_The task_.
Copy the data verbatim and leave out every picture.

★ ★ ★ ★ ★ ★ ★

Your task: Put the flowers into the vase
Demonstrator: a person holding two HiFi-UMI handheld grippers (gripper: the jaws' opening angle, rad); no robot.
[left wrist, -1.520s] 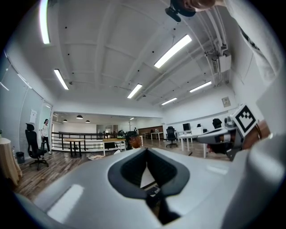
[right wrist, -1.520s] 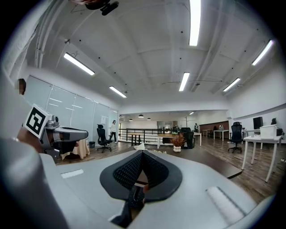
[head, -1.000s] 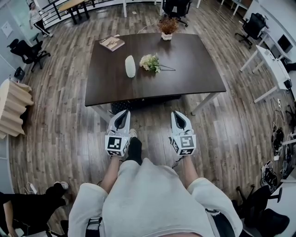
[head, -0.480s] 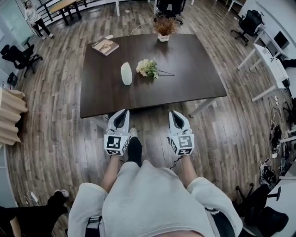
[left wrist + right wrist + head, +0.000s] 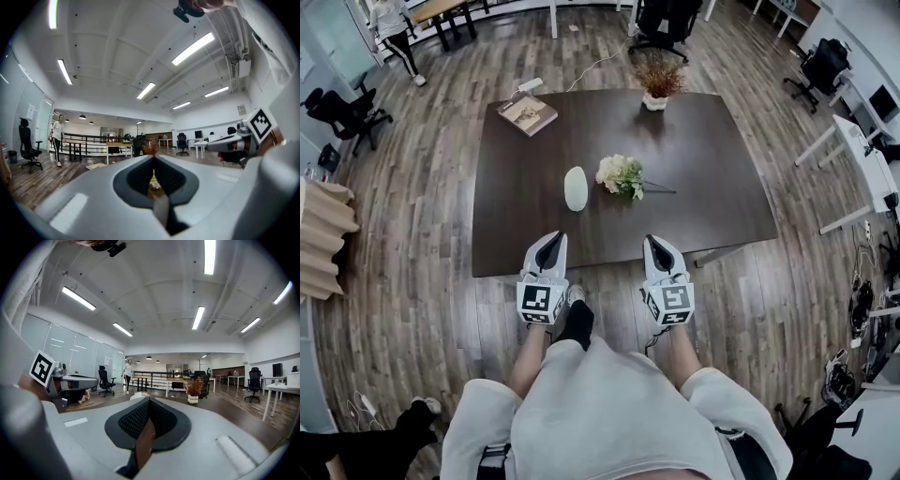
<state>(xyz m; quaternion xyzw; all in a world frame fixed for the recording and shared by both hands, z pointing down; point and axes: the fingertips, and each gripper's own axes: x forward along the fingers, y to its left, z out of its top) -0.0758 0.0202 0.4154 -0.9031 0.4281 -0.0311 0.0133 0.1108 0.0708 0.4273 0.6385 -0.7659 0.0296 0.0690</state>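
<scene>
Furthest left on the dark brown rectangular table [image 5: 712, 192], a tan book [image 5: 528, 113] lies at the far corner. Mid-table, a white oval vase [image 5: 576, 188] sits just beside a bunch of cream flowers with green leaves [image 5: 622, 175], and a dried reddish plant in a white pot [image 5: 659, 82] stands at the far edge. At the near edge the left gripper [image 5: 550, 241] and right gripper [image 5: 655, 244] are both closed on nothing, with bare tabletop ahead, wood plank floor [image 5: 431, 244] around and white desks [image 5: 861, 141] at right.
</scene>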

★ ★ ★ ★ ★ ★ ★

_Result for this task_.
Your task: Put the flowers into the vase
Demonstrator: a person holding two HiFi-UMI handheld grippers (gripper: the jaws' opening angle, rad); no robot.
[left wrist, -1.520s] 
[right wrist, -1.520s] 
[head, -1.000s] 
[head, -0.480s] 
[left wrist + right wrist + head, +0.000s] 
<state>(xyz m; quaternion xyzw; all in a world frame fixed for the recording and shared by both hands, z pointing down; point and axes: the fingertips, and each gripper's own axes: x forward along the fingers, y to its left, z out of its top) -0.0758 0.0202 0.4154 -0.9031 0.4281 -0.0311 0.0133 0.1108 0.0708 0.4273 0.6385 -0.7659 0.0296 0.0690</state>
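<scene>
Furthest left on the dark brown rectangular table [image 5: 712, 192], a tan book [image 5: 528, 113] lies at the far corner. Mid-table, a white oval vase [image 5: 576, 188] sits just beside a bunch of cream flowers with green leaves [image 5: 622, 175], and a dried reddish plant in a white pot [image 5: 659, 82] stands at the far edge. At the near edge the left gripper [image 5: 550, 241] and right gripper [image 5: 655, 244] are both closed on nothing, with bare tabletop ahead, wood plank floor [image 5: 431, 244] around and white desks [image 5: 861, 141] at right.
</scene>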

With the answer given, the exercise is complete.